Copy out again, unchanged, the listing below from the line that has "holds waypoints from" through the line that has "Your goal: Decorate".
_ _ _ _
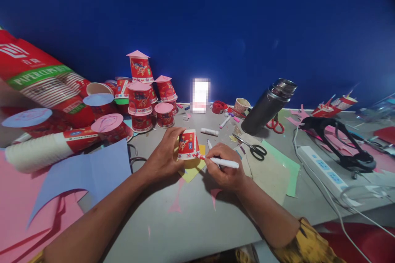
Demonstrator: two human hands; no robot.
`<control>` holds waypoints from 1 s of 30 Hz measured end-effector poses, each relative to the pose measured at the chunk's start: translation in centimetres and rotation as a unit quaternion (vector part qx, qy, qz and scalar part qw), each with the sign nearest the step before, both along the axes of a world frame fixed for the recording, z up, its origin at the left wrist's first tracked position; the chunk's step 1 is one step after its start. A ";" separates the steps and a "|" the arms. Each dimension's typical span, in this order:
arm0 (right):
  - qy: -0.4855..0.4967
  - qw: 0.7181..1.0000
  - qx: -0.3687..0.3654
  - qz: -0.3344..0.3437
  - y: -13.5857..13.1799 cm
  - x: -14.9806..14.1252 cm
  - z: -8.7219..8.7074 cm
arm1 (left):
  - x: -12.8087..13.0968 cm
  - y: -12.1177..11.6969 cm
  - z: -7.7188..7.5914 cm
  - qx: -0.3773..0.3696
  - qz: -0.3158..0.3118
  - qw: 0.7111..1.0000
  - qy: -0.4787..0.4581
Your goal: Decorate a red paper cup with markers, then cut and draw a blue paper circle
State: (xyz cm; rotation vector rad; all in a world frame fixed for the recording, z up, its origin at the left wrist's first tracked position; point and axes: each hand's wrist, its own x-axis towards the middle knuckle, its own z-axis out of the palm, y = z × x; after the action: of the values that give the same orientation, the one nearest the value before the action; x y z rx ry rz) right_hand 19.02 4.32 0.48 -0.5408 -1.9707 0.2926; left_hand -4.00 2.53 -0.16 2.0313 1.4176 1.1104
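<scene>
In the middle of the head view my left hand (165,152) is closed around a red paper cup (188,144), which stands upside down with its printed rim low. My right hand (226,166) grips a white marker (226,162). The marker's red tip meets or nearly meets the cup's lower right edge. Beneath the cup lies a piece of yellow paper (193,172). A white cap-like piece (209,144) shows just above my right fingers. Another white marker (209,132) lies on the table behind them.
Stacked red cups (140,98) with pink paper tops stand behind left, near a bag of paper cups (40,74). Blue paper (89,168) lies left. To the right are a dark flask (265,109), scissors (257,151), a power strip (321,168) and a black strap frame (339,144).
</scene>
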 end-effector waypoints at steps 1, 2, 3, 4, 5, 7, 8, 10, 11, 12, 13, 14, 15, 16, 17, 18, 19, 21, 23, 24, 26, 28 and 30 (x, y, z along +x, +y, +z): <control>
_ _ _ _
→ RESULT OF THIS EXERCISE
`<control>` holds waypoints from 1 s of 30 Hz measured end-effector poses, each relative to the pose measured at the chunk's start: translation in centimetres and rotation as a unit quaternion (vector part qx, qy, qz and scalar part qw), each with the sign nearest the step before, both along the axes of a world frame fixed for the recording, z up, its origin at the left wrist's first tracked position; the chunk's step 1 is one step after its start. A ";" separates the steps and a "|" the arms. Each dimension's typical span, in this order:
arm0 (right):
  - qy: -0.4855..0.4967
  - qw: 0.7181..1.0000
  - qx: -0.3687..0.3654
  - qz: -0.3344..0.3437
  - y: -13.5857..13.1799 cm
  - x: -14.9806..14.1252 cm
  - z: -8.7219..8.7074 cm
arm1 (left):
  - x: -12.8087..13.0968 cm
  - y: -12.1177..11.6969 cm
  - z: -7.7188..7.5914 cm
  - qx: -0.3773..0.3696
  - qz: -0.3158..0.3118
  - qw: 0.7111..1.0000
  - qy: -0.4787..0.4581
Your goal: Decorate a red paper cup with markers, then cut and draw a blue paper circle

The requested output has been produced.